[Recorded information — start]
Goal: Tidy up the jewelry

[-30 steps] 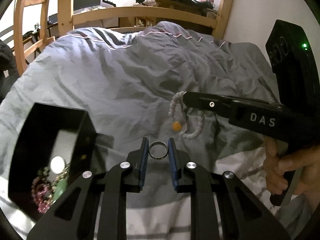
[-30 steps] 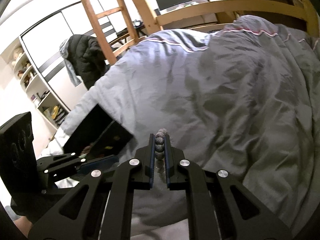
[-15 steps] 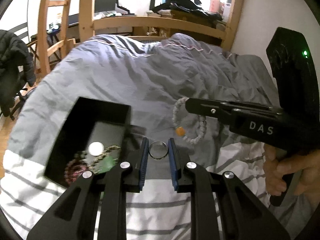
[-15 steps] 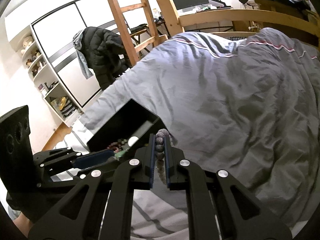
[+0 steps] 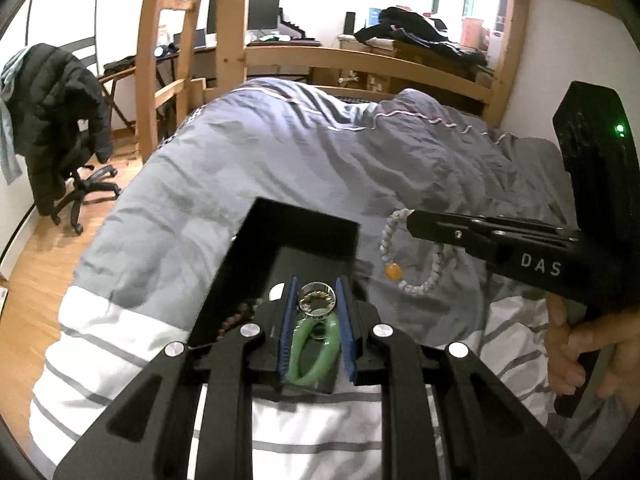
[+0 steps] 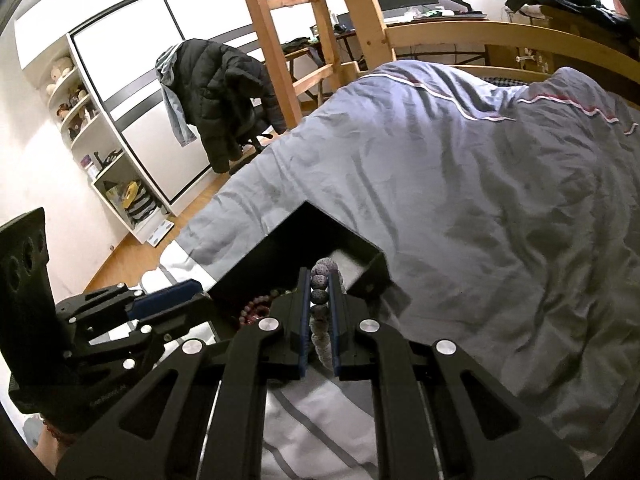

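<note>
My left gripper (image 5: pixel 317 285) is shut on a silver ring (image 5: pixel 316 299) and holds it over the open black box (image 5: pixel 296 220) on the bed. In the box lie a green bangle (image 5: pixel 310 356) and a dark bead string (image 5: pixel 240 312). My right gripper (image 6: pixel 320 276) is shut on a white bead bracelet (image 6: pixel 322 304), which shows in the left wrist view (image 5: pixel 416 276) hanging with an orange bead beside the box's right wall. In the right wrist view the box (image 6: pixel 312 224) sits just ahead, with red beads (image 6: pixel 256 310) inside.
The box rests on a grey duvet (image 5: pixel 320 160) with a white striped sheet (image 5: pixel 120 328) near me. A wooden bed frame (image 5: pixel 360 56) and ladder (image 6: pixel 280 40) stand behind. A chair with a black jacket (image 5: pixel 56 128) stands on the floor at left.
Both grippers have moved left toward the box. The left one with the ring now hangs over the box's inside, and the bracelet now hangs close to its right wall.
</note>
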A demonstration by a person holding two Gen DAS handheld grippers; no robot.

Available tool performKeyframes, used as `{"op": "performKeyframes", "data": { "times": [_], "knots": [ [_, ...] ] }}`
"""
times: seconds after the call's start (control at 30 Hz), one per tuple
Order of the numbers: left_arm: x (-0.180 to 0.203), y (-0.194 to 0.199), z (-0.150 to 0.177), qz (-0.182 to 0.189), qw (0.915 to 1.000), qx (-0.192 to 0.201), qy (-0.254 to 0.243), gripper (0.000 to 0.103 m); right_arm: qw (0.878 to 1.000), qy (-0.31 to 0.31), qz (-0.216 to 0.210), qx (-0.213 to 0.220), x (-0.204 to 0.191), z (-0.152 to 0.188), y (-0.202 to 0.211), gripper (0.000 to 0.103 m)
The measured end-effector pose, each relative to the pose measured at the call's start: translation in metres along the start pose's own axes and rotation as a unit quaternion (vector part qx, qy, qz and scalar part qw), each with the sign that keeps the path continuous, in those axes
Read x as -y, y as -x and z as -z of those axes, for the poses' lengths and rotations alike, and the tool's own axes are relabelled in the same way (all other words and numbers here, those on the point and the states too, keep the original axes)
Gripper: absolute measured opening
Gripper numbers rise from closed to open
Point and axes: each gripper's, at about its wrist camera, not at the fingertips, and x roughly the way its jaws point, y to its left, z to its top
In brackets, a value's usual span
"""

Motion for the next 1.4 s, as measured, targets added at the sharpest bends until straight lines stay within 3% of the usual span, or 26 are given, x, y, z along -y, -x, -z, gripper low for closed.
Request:
{"op": "performKeyframes", "data": {
  "times": [0.33, 0.73, 0.8, 0.9, 0.93, 1.0, 1.07, 1.13, 1.27, 1.4],
  "knots": [
    [-0.024, -0.030, 0.006, -0.023, 0.9987, -0.028, 0.035, 0.019, 1.000, -0.011, -0.010, -0.004, -0.024, -0.012, -0.038, 0.009],
    [-0.028, -0.050, 0.011, -0.029, 0.9968, -0.056, 0.049, 0.020, 0.999, -0.024, -0.004, -0.029, -0.016, -0.002, -0.063, 0.010],
    [-0.029, -0.050, 0.013, -0.027, 0.9964, -0.059, 0.054, 0.022, 0.999, -0.026, -0.002, -0.032, -0.014, -0.002, -0.065, 0.010],
    [-0.033, -0.045, 0.013, -0.034, 0.9960, -0.052, 0.064, 0.042, 0.999, -0.026, 0.004, -0.030, -0.013, -0.003, -0.064, 0.012],
    [-0.035, -0.042, 0.013, -0.036, 0.9959, -0.048, 0.068, 0.049, 0.999, -0.029, 0.003, -0.027, -0.012, -0.003, -0.062, 0.015],
    [-0.038, -0.033, 0.012, -0.042, 0.9955, -0.039, 0.076, 0.061, 0.999, -0.034, 0.007, -0.022, -0.010, -0.004, -0.055, 0.034],
    [-0.040, -0.024, 0.008, -0.050, 0.9952, -0.028, 0.079, 0.076, 0.999, -0.036, 0.015, -0.012, -0.009, -0.004, -0.047, 0.080],
    [-0.042, -0.012, 0.003, -0.059, 0.9945, -0.017, 0.085, 0.090, 0.999, -0.034, 0.037, 0.007, -0.010, -0.005, -0.033, 0.096],
    [-0.040, 0.006, -0.002, -0.088, 0.9940, -0.019, 0.063, 0.092, 0.995, -0.002, 0.098, -0.002, -0.021, -0.004, -0.019, 0.097],
    [-0.036, 0.029, -0.003, -0.105, 0.9936, -0.021, 0.037, 0.093, 0.993, 0.028, 0.112, -0.018, -0.041, 0.003, -0.004, 0.098]
  ]
}}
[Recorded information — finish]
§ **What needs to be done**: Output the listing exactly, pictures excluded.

§ **Response**:
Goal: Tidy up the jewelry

[-30 steps] 
[-30 steps] 
[-15 steps] 
[-15 steps] 
[+0 steps] 
[+0 steps] 

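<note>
My left gripper (image 5: pixel 317 285) is shut on a silver ring (image 5: pixel 316 299) and holds it over the open black box (image 5: pixel 296 220) on the bed. In the box lie a green bangle (image 5: pixel 310 356) and a dark bead string (image 5: pixel 240 312). My right gripper (image 6: pixel 320 276) is shut on a white bead bracelet (image 6: pixel 322 304), which shows in the left wrist view (image 5: pixel 416 276) hanging with an orange bead beside the box's right wall. In the right wrist view the box (image 6: pixel 312 224) sits just ahead, with red beads (image 6: pixel 256 310) inside.
The box rests on a grey duvet (image 5: pixel 320 160) with a white striped sheet (image 5: pixel 120 328) near me. A wooden bed frame (image 5: pixel 360 56) and ladder (image 6: pixel 280 40) stand behind. A chair with a black jacket (image 5: pixel 56 128) stands on the floor at left.
Both grippers have moved left toward the box. The left one with the ring now hangs over the box's inside, and the bracelet now hangs close to its right wall.
</note>
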A demonstration by a person holding two Gen DAS handheld grippers; no robot.

Available tool performKeyframes, used as `{"op": "performKeyframes", "data": { "times": [_], "knots": [ [_, ...] ] }}`
"""
times: seconds after the call's start (control at 30 Hz), one per tuple
Order of the numbers: left_arm: x (-0.180 to 0.203), y (-0.194 to 0.199), z (-0.150 to 0.177), qz (-0.182 to 0.189), qw (0.915 to 1.000), qx (-0.192 to 0.201), qy (-0.254 to 0.243), gripper (0.000 to 0.103 m); right_arm: qw (0.878 to 1.000), qy (-0.31 to 0.31), qz (-0.216 to 0.210), qx (-0.213 to 0.220), x (-0.204 to 0.191), z (-0.152 to 0.188), y (-0.202 to 0.211), gripper (0.000 to 0.103 m)
The measured end-effector pose, each relative to the pose measured at the call's start: translation in metres along the start pose's own axes and rotation as a unit quaternion (vector part qx, qy, qz and scalar part qw), each with the sign that keeps the path continuous, in those axes
Read x as -y, y as -x and z as -z of those axes, for the poses' lengths and rotations alike, and the tool's own axes are relabelled in the same way (all other words and numbers here, those on the point and the states too, keep the original axes)
Gripper: absolute measured opening
Gripper numbers rise from closed to open
Point and axes: each gripper's, at about its wrist camera, not at the fingertips, and x roughly the way its jaws point, y to its left, z to its top
In brackets, a value's usual span
"""

Motion for the next 1.4 s, as measured, targets added at the sharpest bends until straight lines stay within 3% of the usual span, or 26 are given, x, y, z along -y, -x, -z, gripper low for closed.
Request:
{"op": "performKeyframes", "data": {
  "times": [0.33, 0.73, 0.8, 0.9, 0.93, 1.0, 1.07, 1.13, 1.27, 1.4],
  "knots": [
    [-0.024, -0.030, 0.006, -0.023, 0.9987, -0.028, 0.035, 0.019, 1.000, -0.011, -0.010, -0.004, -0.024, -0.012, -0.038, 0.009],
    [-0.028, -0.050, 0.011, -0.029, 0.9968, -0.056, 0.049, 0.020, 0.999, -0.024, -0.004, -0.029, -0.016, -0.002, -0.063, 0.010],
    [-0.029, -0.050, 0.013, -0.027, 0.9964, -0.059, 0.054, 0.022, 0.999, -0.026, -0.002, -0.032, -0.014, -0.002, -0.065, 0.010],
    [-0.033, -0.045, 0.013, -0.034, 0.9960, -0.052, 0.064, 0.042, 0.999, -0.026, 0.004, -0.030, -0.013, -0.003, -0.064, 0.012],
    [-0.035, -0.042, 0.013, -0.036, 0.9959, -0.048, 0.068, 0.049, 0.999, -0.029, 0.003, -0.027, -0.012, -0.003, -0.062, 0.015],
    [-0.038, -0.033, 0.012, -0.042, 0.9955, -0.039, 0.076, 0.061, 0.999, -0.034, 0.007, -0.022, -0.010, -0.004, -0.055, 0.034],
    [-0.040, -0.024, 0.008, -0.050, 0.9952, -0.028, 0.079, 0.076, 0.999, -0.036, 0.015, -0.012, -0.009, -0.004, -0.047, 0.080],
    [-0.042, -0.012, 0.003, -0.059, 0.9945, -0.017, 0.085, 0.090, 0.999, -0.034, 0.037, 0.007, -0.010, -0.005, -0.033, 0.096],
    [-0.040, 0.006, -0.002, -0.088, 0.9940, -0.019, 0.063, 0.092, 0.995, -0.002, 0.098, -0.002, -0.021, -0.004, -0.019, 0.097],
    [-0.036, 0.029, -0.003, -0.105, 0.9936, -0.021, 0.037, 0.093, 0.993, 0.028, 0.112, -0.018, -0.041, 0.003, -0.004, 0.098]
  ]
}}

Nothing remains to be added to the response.